- Genre: Drama Romance Conflict Melodrama
- Written by: Mira Mustaffa
- Directed by: Kabir Bhatia
- Starring: Tiz Zaqyah Remy Ishak Josiah Hogan
- Opening theme: Setengah Mati Merindu - Judika
- Ending theme: Setengah Mati Merindu - Judika
- Country of origin: Malaysia
- Original language: Malay
- No. of seasons: 1
- No. of episodes: 26

Production
- Producers: Kabir Bhatia Mira Mustaffa Francis Foo
- Production locations: Kuala Lumpur, Malaysia
- Cinematography: Nurhanisham Mohd (Labu)
- Running time: 38-42 minutes
- Production company: Filmscape

Original release
- Network: TV9
- Release: 6 April – 30 June 2013

= Cinta Jangan Pergi =

2013 Malaysian television series

Cinta Jangan Pergi (English: Love Don't Go) is a 2013 Malaysian television series starring Tiz Zaqyah, Remy Ishak and Josiah Hogan. It aired on TV9 from April 6 to June 30, 2013, every Saturday and 20:30 MST.

==Plot==
With the sweet agreement of two lovers for life, but who would have thought that in the blink of an eye, destiny has changed everything. Lea Soraya (Tiz Zaqyah) and Kalil (Remy Ishak), two people who have never met, accidentally fall in love on a trip to Paris.

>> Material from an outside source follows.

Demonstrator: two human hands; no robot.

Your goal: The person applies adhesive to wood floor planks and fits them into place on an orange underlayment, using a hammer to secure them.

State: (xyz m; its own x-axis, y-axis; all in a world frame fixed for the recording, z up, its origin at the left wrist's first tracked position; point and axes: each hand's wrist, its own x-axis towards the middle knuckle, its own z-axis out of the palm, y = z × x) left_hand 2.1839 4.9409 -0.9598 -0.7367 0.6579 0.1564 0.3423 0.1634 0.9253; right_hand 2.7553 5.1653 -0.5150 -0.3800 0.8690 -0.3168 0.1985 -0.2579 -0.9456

Fate seemed to find them on purpose when they once again went to the same destination to explore the whole of Europe together. At first Lea didn't like the presence of Kalil who seemed like he was trying to get her attention. But after getting to know each other, they began to feel comfortable with each other's presence. The seeds of love began to grow in their hearts after spending happy days together. Their romance continued even after they returned to London.

But who would have thought, in the blink of an eye everything that was planned changed unexpectedly. Two hearts that swore allegiance were separated when an unwanted incident happened to Khalil. The loss of Kalil makes Lea at a loss whether to continue waiting for Kalil or to forget the past and be with Hudd (Josiah Hogan).

==Cast==

===Main cast===
- Tiz Zaqyah as Lea Soraya
- Remy Ishak as Kalil
- Josiah Hogan as Hud

===Extended cast===
- Ramona Zam Zam as Shireen
- Nadiya Nisaa as Elyna
- Bil Azali as Jaydee
- Kartina Ayob as Lily (Lea's mom)
- Aleza Shadan as Nora (Kalil's mom)
- Sheila Mambo as Hasmah (Hud's mom)
- Esma Daniel as Ibrahim (Kalil's dad)
- Faradhiya as Tasha (Kalil's stepmom)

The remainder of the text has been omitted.